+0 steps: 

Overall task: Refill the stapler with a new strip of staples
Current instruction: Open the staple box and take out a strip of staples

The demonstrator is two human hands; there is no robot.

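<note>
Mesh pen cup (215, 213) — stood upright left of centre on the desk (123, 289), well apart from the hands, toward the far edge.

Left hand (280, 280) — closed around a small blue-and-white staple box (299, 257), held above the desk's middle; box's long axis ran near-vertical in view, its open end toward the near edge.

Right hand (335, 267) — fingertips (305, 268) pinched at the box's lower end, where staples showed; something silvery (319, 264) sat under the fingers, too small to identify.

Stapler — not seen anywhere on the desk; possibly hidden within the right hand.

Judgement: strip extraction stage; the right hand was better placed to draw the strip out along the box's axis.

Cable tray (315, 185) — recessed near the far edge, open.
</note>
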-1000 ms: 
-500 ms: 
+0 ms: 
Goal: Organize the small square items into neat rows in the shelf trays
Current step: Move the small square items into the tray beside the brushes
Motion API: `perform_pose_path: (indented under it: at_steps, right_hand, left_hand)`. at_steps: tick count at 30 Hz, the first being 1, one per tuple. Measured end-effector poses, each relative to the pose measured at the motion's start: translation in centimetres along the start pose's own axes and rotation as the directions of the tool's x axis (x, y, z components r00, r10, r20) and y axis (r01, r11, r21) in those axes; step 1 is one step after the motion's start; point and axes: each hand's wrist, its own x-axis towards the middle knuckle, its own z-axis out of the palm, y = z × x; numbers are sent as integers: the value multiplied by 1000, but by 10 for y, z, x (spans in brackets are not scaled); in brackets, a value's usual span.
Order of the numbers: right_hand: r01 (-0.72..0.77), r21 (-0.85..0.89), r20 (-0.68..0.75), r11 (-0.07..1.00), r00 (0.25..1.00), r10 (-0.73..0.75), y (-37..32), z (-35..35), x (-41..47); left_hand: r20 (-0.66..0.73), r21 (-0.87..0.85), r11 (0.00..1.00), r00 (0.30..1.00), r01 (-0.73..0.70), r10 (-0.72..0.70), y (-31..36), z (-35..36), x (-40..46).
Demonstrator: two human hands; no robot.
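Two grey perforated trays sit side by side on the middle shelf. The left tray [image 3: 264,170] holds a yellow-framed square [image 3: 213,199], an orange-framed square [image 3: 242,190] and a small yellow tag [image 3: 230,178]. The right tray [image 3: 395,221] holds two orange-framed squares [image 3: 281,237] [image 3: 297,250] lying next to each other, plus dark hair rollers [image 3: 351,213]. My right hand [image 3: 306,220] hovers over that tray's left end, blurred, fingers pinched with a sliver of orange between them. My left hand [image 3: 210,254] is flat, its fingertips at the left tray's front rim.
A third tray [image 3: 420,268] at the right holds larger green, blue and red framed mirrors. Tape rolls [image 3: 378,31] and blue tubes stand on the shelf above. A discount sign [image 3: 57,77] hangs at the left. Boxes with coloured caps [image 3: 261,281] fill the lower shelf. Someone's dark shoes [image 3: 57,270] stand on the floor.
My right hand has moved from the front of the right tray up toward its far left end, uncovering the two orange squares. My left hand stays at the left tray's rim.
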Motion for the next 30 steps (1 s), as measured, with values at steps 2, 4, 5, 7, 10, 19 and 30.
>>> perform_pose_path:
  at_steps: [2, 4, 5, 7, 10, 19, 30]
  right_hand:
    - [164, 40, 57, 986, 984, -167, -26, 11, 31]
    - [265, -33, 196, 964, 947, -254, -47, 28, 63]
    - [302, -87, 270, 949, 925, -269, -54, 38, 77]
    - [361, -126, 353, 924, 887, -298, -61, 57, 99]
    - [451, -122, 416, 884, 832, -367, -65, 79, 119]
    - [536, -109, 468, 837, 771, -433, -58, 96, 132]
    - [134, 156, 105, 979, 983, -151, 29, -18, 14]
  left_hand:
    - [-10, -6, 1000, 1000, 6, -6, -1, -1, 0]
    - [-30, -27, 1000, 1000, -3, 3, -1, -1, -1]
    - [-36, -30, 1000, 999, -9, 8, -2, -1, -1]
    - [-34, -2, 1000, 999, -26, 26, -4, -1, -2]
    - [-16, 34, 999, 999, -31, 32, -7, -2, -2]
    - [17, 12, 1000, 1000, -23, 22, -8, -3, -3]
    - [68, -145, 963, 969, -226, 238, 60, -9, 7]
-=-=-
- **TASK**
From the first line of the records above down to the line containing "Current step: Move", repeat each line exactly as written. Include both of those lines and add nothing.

- **WRITTEN ANSWER**
+0 steps: 

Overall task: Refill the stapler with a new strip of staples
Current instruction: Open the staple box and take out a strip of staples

The demonstrator is two human hands; there is no robot.

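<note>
Mesh pen cup (215, 213) — stood upright left of centre on the desk (123, 289), well apart from the hands, toward the far edge.

Left hand (280, 280) — closed around a small blue-and-white staple box (299, 257), held above the desk's middle; box's long axis ran near-vertical in view, its open end toward the near edge.

Right hand (335, 267) — fingertips (305, 268) pinched at the box's lower end, where staples showed; something silvery (319, 264) sat under the fingers, too small to identify.

Stapler — not seen anywhere on the desk; possibly hidden within the right hand.

Judgement: strip extraction stage; the right hand was better placed to draw the strip out along the box's axis.

Cable tray (315, 185) — recessed near the far edge, open.
</note>
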-1000 ms: 
-500 ms: 
+0 ms: 
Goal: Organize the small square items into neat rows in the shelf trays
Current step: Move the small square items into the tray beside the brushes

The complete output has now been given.